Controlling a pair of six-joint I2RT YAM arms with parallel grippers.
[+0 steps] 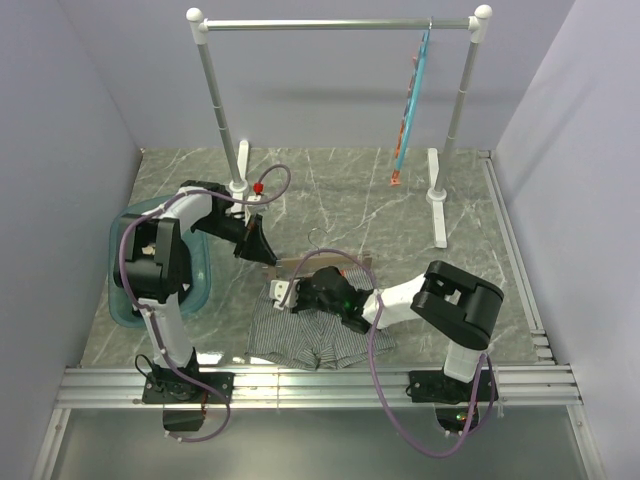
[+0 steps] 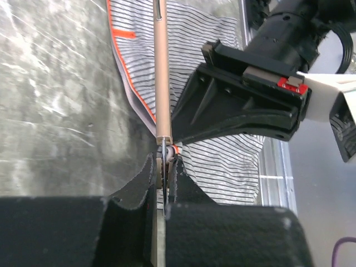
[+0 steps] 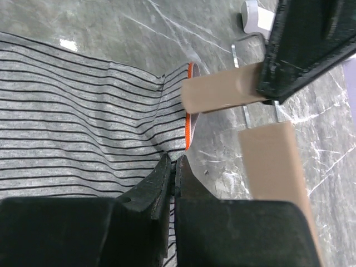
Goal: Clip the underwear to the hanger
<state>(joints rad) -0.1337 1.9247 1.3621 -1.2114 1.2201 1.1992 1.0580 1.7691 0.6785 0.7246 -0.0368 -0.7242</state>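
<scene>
Underwear [image 1: 300,345] waistband pinched by right hand [image 3: 173,167]; left hand [image 2: 166,165] clamps hanger [image 2: 162,83] end.

No text, brand, number or sign reading legibly anywhere; orange tag [image 2: 123,34] on underwear [image 2: 194,28] showing no legible print.

Marble table [image 1: 340,200] bears underwear [image 1: 290,347], rack [image 1: 335,24], perhaps a teal basin [image 1: 203,285].
</scene>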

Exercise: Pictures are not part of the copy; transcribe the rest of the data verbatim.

Answer box:
Controlling a pair of six-joint I2RT YAM arms with parallel grippers.
[+0 steps] 
[+0 steps] 
[+0 steps] 
Goal: Clip the underwear to the hanger
<state>(joints rad) -0.1337 1.9247 1.3621 -1.2114 1.2201 1.1992 1.0580 1.7691 0.6785 0.7246 -0.0368 -0.7242</state>
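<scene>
Underwear [image 1: 300,345] waistband pinched by right hand [image 3: 173,167]; left hand [image 2: 166,165] clamps hanger [image 2: 162,83] end.

No text, brand, number or sign reading legibly anywhere; orange tag [image 2: 123,34] on underwear [image 2: 194,28] showing no legible print.

Marble table [image 1: 340,200] bears underwear [image 1: 290,347], rack [image 1: 335,24], perhaps a teal basin [image 1: 203,285].
</scene>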

The output is done.